The following data has a line with "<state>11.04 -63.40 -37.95" and a line with "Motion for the". Write out exactly those lines and all the lines between them.

▬▬▬▬▬▬▬▬▬▬

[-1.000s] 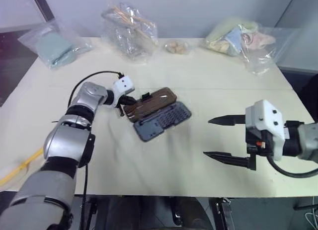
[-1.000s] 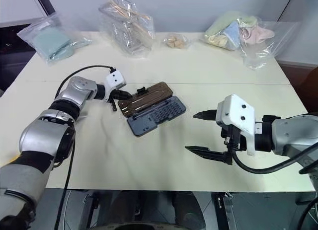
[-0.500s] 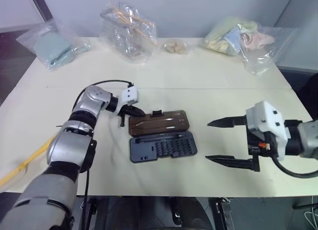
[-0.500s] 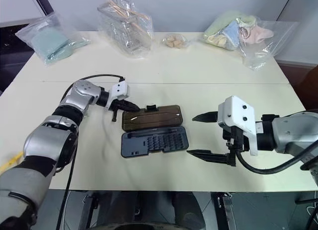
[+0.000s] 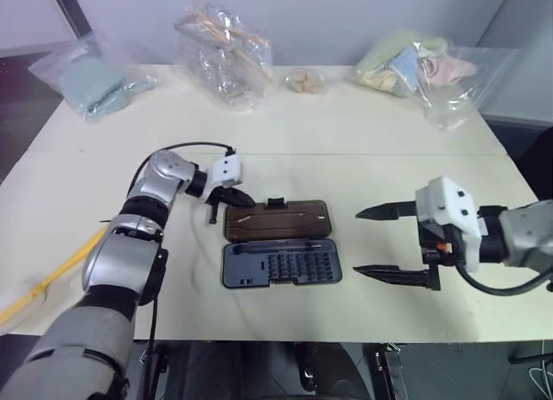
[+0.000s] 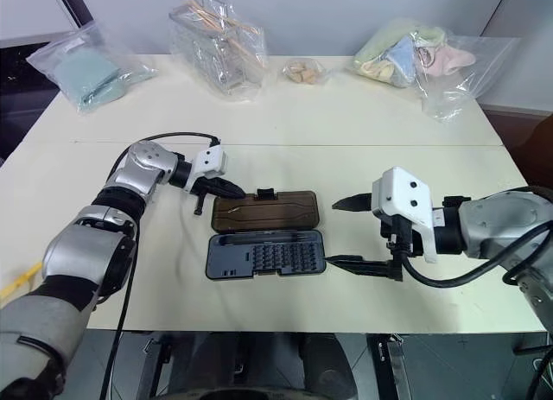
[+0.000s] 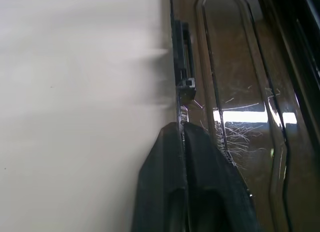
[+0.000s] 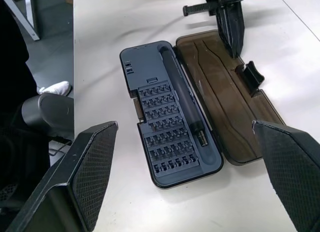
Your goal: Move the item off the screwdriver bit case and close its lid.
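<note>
Screwdriver bit case (image 6: 265,254) open flat mid-table (image 6: 346,123), lid (image 6: 266,211) behind tray. Left gripper (image 6: 226,189) at lid's left end; right gripper (image 6: 346,231) just right of case. Yellow tool (image 5: 43,279) at left table edge. Bags (image 6: 220,41) along far edge.

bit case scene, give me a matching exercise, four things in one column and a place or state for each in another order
Things:
1. lid
2. right pincer
3. left pincer
4. yellow tool

Places or states:
A. wide open, beside the bit case
B. at the table's left edge
C. lying open flat, brown inside up
D. tips at the lid's left end

Pairs: 1-C, 2-A, 3-D, 4-B
</note>
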Controlling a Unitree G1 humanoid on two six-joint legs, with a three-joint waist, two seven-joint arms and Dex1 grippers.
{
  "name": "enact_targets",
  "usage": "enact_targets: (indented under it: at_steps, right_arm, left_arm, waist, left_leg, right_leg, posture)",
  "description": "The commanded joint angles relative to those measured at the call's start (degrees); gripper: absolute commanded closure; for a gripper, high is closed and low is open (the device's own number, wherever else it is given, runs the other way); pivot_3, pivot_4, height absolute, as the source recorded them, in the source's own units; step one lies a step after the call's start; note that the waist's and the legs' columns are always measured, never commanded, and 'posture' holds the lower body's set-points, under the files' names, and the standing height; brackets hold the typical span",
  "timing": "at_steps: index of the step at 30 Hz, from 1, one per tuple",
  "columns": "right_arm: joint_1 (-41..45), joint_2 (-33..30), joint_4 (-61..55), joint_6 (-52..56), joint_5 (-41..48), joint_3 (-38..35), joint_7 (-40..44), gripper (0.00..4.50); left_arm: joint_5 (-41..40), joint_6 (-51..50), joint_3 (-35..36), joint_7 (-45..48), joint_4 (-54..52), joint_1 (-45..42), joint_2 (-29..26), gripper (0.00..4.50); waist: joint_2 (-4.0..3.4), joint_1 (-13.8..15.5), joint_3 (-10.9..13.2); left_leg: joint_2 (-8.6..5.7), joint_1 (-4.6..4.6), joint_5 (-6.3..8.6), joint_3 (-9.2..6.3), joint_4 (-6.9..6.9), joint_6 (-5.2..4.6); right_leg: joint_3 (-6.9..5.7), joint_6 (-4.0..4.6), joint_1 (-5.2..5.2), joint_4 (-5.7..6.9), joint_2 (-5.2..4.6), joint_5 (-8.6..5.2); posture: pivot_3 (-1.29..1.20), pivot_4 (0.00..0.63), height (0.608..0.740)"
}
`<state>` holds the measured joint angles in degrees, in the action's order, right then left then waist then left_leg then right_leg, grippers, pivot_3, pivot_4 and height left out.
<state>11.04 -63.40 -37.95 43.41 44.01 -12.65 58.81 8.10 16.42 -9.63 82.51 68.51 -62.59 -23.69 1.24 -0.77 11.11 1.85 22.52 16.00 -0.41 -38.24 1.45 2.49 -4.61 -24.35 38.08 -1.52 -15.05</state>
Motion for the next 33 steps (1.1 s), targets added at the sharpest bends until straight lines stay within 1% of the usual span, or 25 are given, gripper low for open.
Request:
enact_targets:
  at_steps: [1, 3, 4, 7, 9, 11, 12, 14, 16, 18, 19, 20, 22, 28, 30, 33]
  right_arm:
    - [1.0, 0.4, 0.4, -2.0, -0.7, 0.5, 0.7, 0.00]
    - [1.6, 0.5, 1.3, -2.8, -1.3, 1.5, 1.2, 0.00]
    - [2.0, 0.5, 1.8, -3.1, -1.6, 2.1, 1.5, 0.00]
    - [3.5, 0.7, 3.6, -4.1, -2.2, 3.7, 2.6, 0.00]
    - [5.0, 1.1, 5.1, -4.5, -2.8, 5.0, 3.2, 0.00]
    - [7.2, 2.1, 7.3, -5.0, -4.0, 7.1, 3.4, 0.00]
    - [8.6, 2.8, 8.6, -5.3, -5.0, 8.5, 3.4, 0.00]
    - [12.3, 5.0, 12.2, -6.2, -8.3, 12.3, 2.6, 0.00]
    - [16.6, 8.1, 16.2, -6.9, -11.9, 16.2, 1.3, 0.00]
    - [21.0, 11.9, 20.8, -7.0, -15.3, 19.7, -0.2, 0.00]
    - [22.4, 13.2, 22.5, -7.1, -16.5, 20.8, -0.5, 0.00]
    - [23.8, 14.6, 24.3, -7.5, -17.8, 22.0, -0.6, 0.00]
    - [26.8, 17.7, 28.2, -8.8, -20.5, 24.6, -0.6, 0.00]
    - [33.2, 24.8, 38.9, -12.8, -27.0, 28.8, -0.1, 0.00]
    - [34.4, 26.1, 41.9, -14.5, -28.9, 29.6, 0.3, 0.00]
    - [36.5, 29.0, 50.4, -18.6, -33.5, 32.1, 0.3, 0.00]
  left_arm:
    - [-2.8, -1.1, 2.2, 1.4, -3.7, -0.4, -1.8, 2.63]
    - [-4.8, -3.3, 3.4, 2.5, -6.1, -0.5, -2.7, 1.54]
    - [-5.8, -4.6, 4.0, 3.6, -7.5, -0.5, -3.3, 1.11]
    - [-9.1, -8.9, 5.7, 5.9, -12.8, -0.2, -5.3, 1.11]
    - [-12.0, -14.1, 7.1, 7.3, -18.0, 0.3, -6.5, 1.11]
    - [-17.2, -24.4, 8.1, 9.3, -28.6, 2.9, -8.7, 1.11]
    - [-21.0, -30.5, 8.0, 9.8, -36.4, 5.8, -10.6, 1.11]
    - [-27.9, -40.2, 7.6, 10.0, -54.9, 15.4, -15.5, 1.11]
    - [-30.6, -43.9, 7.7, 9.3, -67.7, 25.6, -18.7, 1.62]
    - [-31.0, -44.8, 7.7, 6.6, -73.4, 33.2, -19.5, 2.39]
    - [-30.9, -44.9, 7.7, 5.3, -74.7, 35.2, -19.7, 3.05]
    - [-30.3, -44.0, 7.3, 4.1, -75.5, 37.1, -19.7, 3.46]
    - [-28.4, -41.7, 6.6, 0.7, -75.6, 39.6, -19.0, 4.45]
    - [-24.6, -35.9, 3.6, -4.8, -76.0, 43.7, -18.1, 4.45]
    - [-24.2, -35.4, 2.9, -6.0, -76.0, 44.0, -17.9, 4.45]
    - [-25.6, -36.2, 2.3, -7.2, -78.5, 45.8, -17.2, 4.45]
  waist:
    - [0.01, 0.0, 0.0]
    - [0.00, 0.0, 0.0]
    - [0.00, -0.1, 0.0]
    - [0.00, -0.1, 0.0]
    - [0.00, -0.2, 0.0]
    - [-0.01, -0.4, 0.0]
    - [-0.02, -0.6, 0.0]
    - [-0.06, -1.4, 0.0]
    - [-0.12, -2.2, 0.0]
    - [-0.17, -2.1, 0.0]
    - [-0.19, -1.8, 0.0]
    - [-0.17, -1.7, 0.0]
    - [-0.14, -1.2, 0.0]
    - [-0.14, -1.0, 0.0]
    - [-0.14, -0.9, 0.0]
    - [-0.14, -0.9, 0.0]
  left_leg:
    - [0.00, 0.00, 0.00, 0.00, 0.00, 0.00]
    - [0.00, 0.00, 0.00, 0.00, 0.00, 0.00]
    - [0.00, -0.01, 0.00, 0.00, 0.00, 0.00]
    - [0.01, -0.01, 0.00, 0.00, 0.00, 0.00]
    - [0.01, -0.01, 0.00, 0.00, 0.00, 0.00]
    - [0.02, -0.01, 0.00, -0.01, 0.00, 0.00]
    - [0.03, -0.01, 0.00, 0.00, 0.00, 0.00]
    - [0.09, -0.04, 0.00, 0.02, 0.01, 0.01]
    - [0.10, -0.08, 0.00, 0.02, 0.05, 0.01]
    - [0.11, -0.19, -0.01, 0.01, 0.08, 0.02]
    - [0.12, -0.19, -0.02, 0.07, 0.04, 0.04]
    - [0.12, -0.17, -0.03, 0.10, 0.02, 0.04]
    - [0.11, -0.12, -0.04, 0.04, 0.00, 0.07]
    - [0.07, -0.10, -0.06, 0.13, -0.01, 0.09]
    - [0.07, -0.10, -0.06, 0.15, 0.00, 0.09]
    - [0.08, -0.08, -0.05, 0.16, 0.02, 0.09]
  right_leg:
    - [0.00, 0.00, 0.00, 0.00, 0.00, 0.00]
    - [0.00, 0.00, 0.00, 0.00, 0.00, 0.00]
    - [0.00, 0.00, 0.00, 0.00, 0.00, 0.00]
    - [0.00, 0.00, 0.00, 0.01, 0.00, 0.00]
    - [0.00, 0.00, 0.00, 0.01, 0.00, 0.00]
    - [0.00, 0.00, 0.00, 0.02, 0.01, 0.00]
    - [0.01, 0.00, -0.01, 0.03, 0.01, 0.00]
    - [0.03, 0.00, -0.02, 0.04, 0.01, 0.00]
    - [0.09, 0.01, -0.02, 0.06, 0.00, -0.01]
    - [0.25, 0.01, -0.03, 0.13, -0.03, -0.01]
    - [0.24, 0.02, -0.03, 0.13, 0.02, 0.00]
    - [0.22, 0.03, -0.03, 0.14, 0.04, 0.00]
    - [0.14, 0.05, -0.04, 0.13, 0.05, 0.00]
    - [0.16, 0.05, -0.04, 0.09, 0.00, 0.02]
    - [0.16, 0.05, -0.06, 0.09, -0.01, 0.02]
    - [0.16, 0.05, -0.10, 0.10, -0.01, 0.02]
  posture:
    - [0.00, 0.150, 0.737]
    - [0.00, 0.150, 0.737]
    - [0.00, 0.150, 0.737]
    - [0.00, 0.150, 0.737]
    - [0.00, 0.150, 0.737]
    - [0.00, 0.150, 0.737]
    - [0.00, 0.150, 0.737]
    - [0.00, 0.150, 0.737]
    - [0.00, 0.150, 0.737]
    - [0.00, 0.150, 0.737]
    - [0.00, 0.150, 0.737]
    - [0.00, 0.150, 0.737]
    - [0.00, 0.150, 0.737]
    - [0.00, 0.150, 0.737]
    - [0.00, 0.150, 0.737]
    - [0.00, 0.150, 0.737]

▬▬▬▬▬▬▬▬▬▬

**Answer for the task:**
<state>11.04 -63.40 -37.95 43.41 44.01 -12.65 58.81 8.10 16.42 -9.63 82.51 68.51 -62.59 -23.69 1.24 -0.77 11.11 1.85 22.52 16.00 -0.41 -38.24 1.45 2.49 -4.61 -24.35 38.08 -1.52 -15.05</state>
Motion for the next 33 steps (1.1 s), targets added at the sharpest bends until straight lines stay within 1% of the usual span, or 25 are given, gripper low for open.

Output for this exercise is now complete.